Polacy chętnie korzystają z prywatnej opieki zdrowotnej, wynika to z krótszego oczekiwania na wizytę lekarską czy też niedrogie pakiety medyczne. Dobra passa nie chroni jednak branży medycznej przed problemami finansowymi. Mimo natłoku pacjentów, prywatne przychodnie i gabinety mają wysokie zaległości.
Jak wskazał cytowany w raporcie prezes Krajowego Rejestru Długów Biura Informacji Gospodarczej Adam Łącki, obecnie w bazie danych Rejestru jest 2 164 dłużników, którzy mają do oddania średnio 46 427 zł. Pięć lat temu było ich 904, a średni dług wynosił 11 tys. złotych – wyliczył.

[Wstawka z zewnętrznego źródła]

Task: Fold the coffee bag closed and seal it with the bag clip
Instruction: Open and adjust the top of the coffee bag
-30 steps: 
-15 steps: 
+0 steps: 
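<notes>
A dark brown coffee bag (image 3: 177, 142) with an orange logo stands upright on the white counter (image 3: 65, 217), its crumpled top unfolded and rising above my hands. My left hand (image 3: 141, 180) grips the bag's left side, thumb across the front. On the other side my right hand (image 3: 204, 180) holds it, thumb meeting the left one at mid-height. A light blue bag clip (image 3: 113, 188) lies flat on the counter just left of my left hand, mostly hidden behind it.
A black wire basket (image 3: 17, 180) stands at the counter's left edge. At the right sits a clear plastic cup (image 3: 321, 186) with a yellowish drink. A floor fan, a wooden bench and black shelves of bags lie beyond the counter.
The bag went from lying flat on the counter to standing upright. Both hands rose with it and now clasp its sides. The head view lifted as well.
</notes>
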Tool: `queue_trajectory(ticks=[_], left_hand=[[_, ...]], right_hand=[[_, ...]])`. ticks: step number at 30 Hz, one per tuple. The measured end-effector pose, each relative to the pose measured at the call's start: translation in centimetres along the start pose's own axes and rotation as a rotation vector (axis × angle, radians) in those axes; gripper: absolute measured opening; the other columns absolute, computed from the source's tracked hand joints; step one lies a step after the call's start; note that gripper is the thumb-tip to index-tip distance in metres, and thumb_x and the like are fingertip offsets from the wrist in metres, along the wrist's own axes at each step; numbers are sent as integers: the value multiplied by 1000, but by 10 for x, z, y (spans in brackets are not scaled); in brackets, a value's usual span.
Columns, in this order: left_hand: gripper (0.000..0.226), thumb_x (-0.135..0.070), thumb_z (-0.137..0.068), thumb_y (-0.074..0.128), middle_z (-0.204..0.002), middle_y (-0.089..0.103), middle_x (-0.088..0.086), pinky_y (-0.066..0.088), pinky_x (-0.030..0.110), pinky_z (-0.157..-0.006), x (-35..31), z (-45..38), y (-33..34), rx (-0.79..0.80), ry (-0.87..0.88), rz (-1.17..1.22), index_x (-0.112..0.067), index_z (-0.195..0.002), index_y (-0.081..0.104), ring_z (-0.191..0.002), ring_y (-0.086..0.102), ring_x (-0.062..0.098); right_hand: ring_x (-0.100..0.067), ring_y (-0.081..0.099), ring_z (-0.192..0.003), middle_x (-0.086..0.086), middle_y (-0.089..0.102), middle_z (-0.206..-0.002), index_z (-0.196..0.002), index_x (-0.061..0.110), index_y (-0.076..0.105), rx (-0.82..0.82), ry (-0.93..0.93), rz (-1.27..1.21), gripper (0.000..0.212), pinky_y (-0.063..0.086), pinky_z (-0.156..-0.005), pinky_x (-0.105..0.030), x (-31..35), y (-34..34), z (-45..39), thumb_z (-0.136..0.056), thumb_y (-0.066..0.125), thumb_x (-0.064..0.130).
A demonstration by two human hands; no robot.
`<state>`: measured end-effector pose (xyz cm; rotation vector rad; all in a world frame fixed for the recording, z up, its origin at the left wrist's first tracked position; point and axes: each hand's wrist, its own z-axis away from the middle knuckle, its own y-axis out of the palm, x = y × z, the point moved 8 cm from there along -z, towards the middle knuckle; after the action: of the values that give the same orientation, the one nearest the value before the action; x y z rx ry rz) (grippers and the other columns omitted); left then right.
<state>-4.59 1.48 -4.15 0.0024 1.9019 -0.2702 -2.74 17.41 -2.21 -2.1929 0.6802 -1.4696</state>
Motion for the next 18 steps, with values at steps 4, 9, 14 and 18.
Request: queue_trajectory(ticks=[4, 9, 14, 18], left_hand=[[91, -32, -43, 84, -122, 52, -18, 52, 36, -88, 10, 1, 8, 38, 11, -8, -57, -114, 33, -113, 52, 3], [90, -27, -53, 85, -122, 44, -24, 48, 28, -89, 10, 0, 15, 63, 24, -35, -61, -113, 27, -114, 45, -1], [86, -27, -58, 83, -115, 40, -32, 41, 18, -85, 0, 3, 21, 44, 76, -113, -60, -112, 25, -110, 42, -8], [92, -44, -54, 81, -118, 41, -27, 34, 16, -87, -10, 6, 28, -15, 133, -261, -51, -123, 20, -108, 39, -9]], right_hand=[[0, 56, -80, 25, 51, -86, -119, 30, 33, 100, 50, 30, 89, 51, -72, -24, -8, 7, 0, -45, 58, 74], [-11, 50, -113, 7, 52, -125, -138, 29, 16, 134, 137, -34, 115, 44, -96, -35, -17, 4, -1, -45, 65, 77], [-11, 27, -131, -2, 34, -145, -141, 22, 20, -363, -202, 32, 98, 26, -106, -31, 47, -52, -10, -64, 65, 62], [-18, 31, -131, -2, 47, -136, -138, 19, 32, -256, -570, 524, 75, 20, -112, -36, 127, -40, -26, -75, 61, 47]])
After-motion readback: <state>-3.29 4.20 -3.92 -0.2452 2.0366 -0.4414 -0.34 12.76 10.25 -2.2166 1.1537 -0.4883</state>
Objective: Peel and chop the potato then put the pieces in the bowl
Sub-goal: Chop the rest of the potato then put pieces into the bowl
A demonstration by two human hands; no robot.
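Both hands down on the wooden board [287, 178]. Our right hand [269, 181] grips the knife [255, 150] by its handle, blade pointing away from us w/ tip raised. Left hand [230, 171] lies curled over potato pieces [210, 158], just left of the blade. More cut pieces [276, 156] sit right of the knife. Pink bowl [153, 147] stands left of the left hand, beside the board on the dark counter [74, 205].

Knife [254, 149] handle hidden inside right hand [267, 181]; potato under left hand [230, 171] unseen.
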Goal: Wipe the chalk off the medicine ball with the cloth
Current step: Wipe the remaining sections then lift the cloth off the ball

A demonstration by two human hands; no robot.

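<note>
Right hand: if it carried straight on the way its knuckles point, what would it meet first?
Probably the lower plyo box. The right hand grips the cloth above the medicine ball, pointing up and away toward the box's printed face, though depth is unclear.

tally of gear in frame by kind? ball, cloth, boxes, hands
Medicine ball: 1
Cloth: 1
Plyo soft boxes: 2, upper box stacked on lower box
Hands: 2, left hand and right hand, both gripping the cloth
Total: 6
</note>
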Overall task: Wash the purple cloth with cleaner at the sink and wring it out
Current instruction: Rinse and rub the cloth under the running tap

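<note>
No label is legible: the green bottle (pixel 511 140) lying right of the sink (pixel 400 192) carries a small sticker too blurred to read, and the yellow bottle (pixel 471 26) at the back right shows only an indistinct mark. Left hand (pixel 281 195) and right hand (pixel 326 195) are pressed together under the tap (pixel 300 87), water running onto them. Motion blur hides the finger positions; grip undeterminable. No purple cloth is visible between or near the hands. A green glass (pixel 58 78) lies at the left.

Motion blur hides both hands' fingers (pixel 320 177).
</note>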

SPRAWDŹ TEŻ: Oflagowane ziemniaki już są. Następne będzie mięso! - zapowiada minister rolnictwa
– Kwota 100 mln zł oznacza aż dziesięciokrotny wzrost zadłużenia w stosunku do zaległości, jakie prywatne podmioty medyczne miały zaledwie pięć lat temu. Wtedy było to 10 mln zł – mówi Łącki.
Niechlubny dorobek
- Zadłużenie obejmuje zarówno przychodnie i gabinety lekarskie, jak i pozostałą działalność w zakresie prywatnej opieki zdrowotnej prowadzoną przez gabinety rehabilitacyjne i fizjoterapeutyczne czy laboratoria medyczne. Zarówno jeśli chodzi o liczbę dłużników, jak i wielkość zadłużenia, zdecydowanie przeważają jednoosobowe działalności gospodarcze - czytamy w raporcie. Rekord pod względem wysokości długu ma prywatna opieka lekarska z Krakowa - 3 zobowiązania na 1,5 miliona złotych wobec funduszu inwestującego w długi. Z kolei w rankingu najbardziej zadłużonych województw prowadzą prywatne przychodnie i gabinety działające na Mazowszu - prawie 23 mln zł, na drugim - na Śląsku (ok. 12 mln zł), w Wielkopolsce (9,5 mln zł).
Dlaczego się zadłużają?
Powodem tak wysokiego zadłużenia prywatnej służby medycznej jest konieczność inwestowania w nowoczesne wyposażenie oraz rozwiązania podnoszące komfort obsługi pacjentów, np. dostęp do wyników badań online. Rozwój firmy oznacza inwestycję, a to wiąże się z dużymi nakładami finansowymi. Zatem przedsiębiorcy korzystają z kredytu bankowego lub leasingu. Wierzycielami branży prywatnych usług medycznych są w głównej mierze banki, które pożyczają pieniądze na zakup sprzętu - lekarze mają im do oddania 53 mln zł.
Źródło: "Rzeczpospolita"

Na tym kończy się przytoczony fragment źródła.